Abstract

Objective . We performed a single-centre non-blinded clinical trial to compare the clinical efficacies of mycophenolate mofetil (MMF) and intermittent cyclophosphamide (CTX) pulse therapy as induction treatments in patients with antineutrophil cytoplasmic antibody (ANCA) vasculitis (AAV) and moderate renal involvement.

Methods . Patients with active AAV and serum creatinine <500 μmol/L received either MMF treatment (MMF group) or monthly CTX pulse therapy (CTX group) for 6 months. Disease activity was assessed using the Birmingham Vasculitis Activity Score (BVAS). The disease activity, remission rate, renal function and adverse reactions were compared between the two groups.

Results . A total of 35 patients (15 male, 20 female: aged 49.1 ± 12.2 years) were enrolled, with 18 in the MMF group and 17 in the CTX group. Of the 35 patients, 28 were MPO-ANCA positive and 2 were PR3-ANCA positive. Four patients were lost to follow-up in the CTX group. At Month 6, BVAS scores were much lower in the MMF group than in the CTX group (0.2 ± 0.89 versus 2.6 ± 1.7, P < 0.05). In the intent-to-treatment analysis, 14 of 18 patients (77.8%) treated with MMF and 8 of 17 patients receiving CTX (47.1%) had complete remission with an absolute difference of 30.7%. Eight of 18 patients (44.4%) in the MMF group and 2 of 17 patients (15.4%) in the CTX group recovered renal function. Serum ANCA decreased to normal in 41.7% of patients in the MMF group and in 16.7% in the CTX group. Side effects in the MMF group were pneumonia (1), herpes zoster (1) and gastrointestinal symptoms (2), and in the CTX group were leukocytopenia (1), gastrointestinal distress (4) and pneumonia (1).

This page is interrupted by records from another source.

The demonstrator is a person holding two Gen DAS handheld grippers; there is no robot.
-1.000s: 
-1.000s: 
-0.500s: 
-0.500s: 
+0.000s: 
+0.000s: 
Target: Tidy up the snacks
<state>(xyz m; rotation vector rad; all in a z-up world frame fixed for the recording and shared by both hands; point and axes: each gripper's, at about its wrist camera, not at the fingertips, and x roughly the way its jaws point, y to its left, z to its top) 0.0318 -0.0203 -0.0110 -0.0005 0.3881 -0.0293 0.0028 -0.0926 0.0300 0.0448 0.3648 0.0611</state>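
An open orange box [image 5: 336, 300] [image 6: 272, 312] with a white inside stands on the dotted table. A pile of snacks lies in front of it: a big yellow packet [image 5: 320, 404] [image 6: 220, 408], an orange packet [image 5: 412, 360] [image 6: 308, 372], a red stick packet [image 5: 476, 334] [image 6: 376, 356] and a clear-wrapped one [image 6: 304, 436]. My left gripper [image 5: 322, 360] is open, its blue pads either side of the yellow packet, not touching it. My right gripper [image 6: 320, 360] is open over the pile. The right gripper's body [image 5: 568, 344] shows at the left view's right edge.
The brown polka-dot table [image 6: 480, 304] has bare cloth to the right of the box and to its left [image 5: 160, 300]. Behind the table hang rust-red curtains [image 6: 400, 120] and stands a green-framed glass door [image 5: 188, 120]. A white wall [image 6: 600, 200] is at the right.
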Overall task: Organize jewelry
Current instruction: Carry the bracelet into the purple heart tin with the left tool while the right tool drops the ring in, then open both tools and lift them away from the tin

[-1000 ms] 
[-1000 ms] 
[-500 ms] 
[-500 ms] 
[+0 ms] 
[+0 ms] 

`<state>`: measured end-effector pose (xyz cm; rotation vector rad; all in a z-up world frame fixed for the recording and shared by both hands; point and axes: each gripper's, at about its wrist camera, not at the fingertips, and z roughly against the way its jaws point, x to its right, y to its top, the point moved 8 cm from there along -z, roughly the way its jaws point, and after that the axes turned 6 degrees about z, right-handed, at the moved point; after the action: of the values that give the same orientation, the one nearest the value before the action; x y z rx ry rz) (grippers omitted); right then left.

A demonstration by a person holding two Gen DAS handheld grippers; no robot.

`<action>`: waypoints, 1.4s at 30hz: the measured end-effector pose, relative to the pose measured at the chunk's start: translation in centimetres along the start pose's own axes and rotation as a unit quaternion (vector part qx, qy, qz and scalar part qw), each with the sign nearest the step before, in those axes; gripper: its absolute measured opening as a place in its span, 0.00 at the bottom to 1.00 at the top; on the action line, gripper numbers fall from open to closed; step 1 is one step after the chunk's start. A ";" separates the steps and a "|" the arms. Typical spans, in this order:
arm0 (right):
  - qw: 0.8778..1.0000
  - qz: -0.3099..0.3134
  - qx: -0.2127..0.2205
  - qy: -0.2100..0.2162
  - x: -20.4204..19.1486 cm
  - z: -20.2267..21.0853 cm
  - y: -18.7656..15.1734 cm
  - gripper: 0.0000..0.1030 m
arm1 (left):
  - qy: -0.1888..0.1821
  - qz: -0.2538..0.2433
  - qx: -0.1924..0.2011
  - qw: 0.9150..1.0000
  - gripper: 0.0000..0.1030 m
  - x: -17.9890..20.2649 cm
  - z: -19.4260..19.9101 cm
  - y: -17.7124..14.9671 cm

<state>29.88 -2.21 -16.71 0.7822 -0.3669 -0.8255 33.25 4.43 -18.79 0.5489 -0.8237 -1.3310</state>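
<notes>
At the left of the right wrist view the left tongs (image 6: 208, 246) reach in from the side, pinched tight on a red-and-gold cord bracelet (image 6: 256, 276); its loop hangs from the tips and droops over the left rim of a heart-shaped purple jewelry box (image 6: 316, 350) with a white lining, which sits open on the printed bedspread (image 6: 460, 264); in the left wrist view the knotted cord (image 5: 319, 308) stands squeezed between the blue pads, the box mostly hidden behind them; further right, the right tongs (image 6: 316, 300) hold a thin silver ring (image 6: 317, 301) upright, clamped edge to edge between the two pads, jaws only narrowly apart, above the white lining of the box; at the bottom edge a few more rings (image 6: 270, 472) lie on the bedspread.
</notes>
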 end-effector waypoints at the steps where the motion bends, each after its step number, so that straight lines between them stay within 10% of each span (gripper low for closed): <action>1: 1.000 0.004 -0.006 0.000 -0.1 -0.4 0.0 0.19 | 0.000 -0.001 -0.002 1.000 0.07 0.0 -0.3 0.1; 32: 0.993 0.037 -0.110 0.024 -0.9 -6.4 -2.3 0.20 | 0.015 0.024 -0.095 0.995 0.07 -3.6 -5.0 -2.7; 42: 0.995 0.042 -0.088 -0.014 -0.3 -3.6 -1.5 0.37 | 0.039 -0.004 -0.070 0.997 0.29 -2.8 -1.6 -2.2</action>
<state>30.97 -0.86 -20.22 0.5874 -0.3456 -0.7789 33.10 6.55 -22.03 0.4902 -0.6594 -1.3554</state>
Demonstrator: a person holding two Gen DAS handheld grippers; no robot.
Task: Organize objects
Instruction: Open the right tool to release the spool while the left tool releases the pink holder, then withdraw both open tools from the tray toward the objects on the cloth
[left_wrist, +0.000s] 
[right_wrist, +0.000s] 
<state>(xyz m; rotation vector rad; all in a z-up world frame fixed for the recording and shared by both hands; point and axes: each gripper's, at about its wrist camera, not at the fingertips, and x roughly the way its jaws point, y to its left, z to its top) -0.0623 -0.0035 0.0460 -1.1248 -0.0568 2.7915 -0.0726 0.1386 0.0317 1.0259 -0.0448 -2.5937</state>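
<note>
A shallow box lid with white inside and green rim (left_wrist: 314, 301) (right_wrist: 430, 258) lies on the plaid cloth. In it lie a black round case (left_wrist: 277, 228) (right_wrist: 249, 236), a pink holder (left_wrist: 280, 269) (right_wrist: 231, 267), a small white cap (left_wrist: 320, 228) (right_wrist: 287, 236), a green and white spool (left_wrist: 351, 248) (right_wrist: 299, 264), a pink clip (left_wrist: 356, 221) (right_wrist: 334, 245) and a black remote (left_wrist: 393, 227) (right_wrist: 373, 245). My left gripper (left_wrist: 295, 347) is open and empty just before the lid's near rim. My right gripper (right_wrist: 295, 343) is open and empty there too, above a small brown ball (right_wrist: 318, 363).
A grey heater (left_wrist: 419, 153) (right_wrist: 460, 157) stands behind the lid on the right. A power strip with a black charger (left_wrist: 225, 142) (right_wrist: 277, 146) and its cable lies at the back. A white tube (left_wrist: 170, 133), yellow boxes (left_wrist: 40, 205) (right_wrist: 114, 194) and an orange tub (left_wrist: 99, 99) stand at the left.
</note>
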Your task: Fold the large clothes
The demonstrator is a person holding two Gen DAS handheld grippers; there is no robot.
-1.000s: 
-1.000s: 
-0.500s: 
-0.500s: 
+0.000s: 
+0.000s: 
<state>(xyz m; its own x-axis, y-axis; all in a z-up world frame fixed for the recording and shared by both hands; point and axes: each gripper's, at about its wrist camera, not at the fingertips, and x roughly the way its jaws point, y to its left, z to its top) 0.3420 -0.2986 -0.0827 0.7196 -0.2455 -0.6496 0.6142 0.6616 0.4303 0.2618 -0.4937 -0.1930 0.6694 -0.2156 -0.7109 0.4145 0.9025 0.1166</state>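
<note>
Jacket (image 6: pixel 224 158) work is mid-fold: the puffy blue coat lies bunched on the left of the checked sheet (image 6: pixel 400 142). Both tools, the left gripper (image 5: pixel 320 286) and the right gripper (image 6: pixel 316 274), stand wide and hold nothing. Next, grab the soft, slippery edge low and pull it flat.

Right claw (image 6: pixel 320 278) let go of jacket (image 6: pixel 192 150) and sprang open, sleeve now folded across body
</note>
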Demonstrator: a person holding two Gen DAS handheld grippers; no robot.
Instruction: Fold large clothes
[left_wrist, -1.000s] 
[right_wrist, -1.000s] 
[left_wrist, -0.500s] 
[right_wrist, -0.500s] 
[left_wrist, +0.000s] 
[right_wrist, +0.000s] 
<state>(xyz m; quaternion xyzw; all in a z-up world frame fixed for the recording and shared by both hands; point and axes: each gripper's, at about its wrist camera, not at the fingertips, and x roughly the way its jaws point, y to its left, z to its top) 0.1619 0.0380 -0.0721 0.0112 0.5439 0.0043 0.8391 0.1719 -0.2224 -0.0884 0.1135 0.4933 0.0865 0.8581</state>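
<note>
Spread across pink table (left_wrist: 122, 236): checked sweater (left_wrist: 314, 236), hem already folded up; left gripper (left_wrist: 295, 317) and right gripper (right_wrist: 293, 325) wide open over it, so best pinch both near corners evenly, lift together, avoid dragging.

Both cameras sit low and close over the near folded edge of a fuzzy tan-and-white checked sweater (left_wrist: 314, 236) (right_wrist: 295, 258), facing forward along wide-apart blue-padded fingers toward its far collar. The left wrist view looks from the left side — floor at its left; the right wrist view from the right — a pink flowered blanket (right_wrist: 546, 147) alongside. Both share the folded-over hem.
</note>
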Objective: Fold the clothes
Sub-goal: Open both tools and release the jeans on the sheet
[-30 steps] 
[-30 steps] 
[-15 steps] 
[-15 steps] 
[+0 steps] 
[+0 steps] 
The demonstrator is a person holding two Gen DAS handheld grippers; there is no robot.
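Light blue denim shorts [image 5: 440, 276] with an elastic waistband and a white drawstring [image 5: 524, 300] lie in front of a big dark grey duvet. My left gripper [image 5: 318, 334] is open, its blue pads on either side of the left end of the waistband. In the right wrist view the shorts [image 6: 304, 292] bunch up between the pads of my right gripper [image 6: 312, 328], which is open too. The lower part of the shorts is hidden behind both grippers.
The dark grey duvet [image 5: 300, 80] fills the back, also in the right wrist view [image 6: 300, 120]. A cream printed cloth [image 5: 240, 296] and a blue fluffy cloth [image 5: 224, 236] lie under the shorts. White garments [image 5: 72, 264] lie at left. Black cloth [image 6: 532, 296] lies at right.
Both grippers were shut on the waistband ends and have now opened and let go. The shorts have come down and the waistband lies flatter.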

Conclusion . Our study suggests that MMF effectively ameliorates disease activity and considerably improves renal function in patients with AAV. Further large-scale multicentre prospective randomized controlled trials will be needed to confirm these findings.

Introduction

The introduction of cyclophosphamide (CTX) in combination with corticosteroid for the induction of remission of antineutrophil cytoplasmic antibody (ANCA) vasculitis (AAV) has markedly improved the outcome of patients with AAV. Although most AAV patients achieve remission or partial remission [ 1–2 ], the relapse rate is still high. In fact, long-term remission rates after induction treatment with CTX and steroid were only 60–85%, and long-term survival rates were not ideal. For patients with severe renal damage, the 1-year mortality rate was still as high as 25%. Even for patients not dialysis dependent upon diagnosis, the 5-year survival rate was only about 70% [ 3 ]. Survival is even lower in Chinese patients with microscopic polyangiitis (MPA), who show 1-year patient and renal survival rates of only ∼70% [ 4 ]. Moreover, a high risk of side effects due to large doses of CTX was associated with poor long-term prognosis. Therefore, it is imperative to seek more effective induction and maintenance therapies to improve long-term outcomes.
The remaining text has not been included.